### Problem to solve
Repeat exactly the lines below that lie between the line with "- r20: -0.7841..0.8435" and the line with "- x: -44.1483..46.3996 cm", counting both of those lines as part of the answer.
'''
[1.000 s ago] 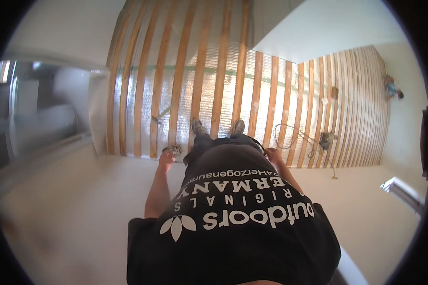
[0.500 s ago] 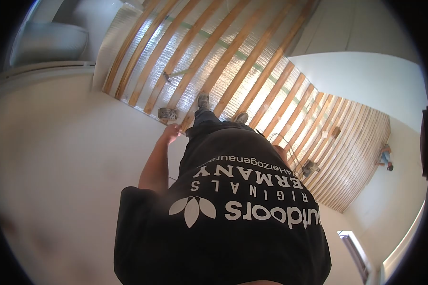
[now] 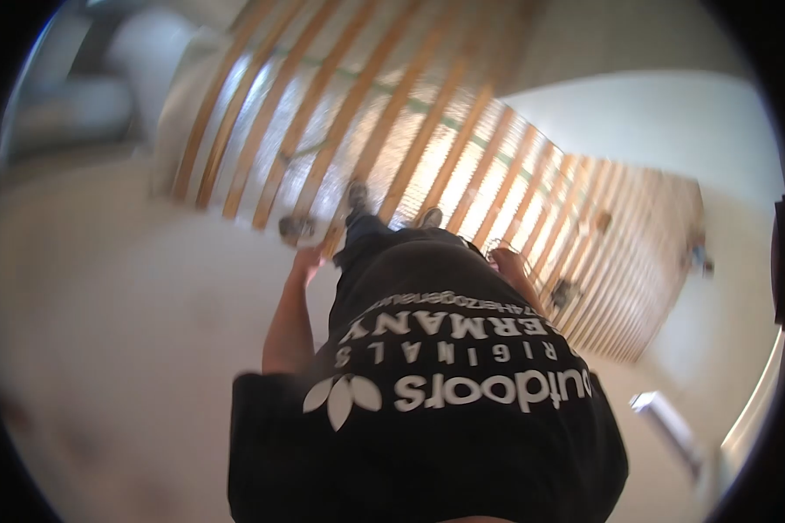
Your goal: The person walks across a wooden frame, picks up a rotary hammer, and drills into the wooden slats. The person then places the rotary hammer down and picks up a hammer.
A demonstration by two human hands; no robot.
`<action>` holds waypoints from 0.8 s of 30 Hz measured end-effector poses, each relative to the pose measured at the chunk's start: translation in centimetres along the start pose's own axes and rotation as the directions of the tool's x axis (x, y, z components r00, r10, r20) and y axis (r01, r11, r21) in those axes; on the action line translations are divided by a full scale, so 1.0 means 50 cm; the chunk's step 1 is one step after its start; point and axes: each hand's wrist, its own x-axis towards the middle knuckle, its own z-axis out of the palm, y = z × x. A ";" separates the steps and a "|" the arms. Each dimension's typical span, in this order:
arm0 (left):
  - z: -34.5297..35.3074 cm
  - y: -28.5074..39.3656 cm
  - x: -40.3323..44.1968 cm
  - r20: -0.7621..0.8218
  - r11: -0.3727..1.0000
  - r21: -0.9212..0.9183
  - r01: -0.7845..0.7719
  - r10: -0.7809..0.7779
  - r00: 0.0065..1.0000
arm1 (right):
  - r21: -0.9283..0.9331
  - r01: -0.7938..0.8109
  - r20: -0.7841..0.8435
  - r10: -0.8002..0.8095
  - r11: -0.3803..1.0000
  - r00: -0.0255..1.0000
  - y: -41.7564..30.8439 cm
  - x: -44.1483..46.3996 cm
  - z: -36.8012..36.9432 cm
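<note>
My left hand (image 3: 308,261) hangs at my left side, away from the body, its fingers smeared by motion. The nearest thing to it is a small grey-brown object (image 3: 296,228) at the ends of the battens, its kind unclear. At my right hip is my right hand (image 3: 505,260), bent and blurred. A thin dark cable (image 3: 494,245) loops close to its fingers; whether they touch it I cannot tell. My shoes (image 3: 358,195) stand among the wooden battens (image 3: 323,166), which lie over silvery foil (image 3: 384,131).
A hammer-like tool with a green handle (image 3: 310,150) lies across the battens ahead. To the right are a dark tool (image 3: 566,292) and a small brown block (image 3: 604,220). Farther right, a blurred blue object (image 3: 699,254) lies beyond the closely spaced slats. White wall (image 3: 672,113) rises beyond.
The view has shifted and blurred. My right hand, mostly hidden behind the shirt before, now shows beside my hip. My left hand stays low at my left side.
</note>
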 end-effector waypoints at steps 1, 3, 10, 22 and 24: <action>-0.019 0.055 -0.012 0.126 0.671 0.696 -0.255 0.235 0.964 | -0.103 0.133 -0.052 -0.139 0.986 0.989 0.073 0.031 0.001; -0.017 0.056 0.004 0.173 0.649 0.694 -0.311 0.269 0.948 | -0.474 0.271 -0.049 -0.332 0.838 0.942 0.061 -0.005 0.002; -0.084 0.106 0.055 0.470 0.325 0.787 -0.525 0.236 0.851 | -0.129 0.005 -0.329 -0.048 0.992 0.943 0.009 -0.161 -0.003; -0.010 0.512 0.187 0.559 0.205 0.716 -0.667 0.404 0.724 | 0.454 -0.358 -0.321 0.524 0.816 0.789 0.651 -0.221 0.183; 0.130 0.585 0.184 0.305 0.681 0.640 -0.356 0.200 0.931 | 0.534 -0.369 -0.295 0.577 0.761 0.762 0.737 -0.226 0.192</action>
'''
### Solution to the problem
  - r20: -0.7841..0.8435
  - r10: -0.8002..0.8095
  - r11: -0.3803..1.0000
  - r00: -0.0255..1.0000
  - y: -41.7564..30.8439 cm
  - x: -44.1483..46.3996 cm

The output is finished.